Sanat Yarışmaları İçin Acil Liyakat Aşısı

Deneme

Sanat Yarışmaları İçin Acil Liyakat Aşısı

Gözde Atlas

Liyakat sözcüğünün gündemimizden ve dilimizden düşmediği günlerden geçerken, Napolyon nedemiş hatırlayalım “herkes kendinde olmayanı arar”. Ben de bu yazımda sanatçı ve sanat eğitimcisi olarak kendi sektörümüzde bulamadığım liyakati arıyorum. Bunu üç soruluk anketimle birlikte arayalım. Çünkü konu hakkında herhangi bir anket çalışması da halihazırda bulamadım.
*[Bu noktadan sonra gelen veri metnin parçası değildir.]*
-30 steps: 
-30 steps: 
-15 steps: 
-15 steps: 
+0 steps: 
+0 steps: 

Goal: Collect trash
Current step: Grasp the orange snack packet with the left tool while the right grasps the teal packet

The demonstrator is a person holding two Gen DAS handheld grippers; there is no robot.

Demek ki bizler güveni her sektörde sorgulayıp ararken, kendi düzenlediğimiz sanat yarışmalarında güveni hiç sorgulamamışız. Üç soruluk anketim şöyle:
1.    Sanat yarışmalarında jüri olabilmenin herhangi bir kriteri, standartı var mı?
2.    Yarışmanın duyurusu gerçekten duyurulmaya çalışılmış mı?
3.    Yarışmayı bir şans eseri duyduk gördük,  başvuru şartlarına kolayca ulaşabiliyor muyuz? 
Soracak soru çok ama bence bu üçüne verdiğimiz yanıt bizim acilen liyakatsizlik virüsüne karşı aşılanmamız gerektiğini gösteriyor. Çuvaldızı önce kendimize batıracağız sonra inşaat sektörüne de bir el atar konuşuruz. Verdiğiniz cevaplarla sadece ilk soruyla bile durumun vaziyetini ve VAHİMİYETİNİ görebiliyor musunuz? Yoksa her vaziyeti normalleştirmekten bu apaçık aleni tuhaflıklar görmezden mi geliniyor.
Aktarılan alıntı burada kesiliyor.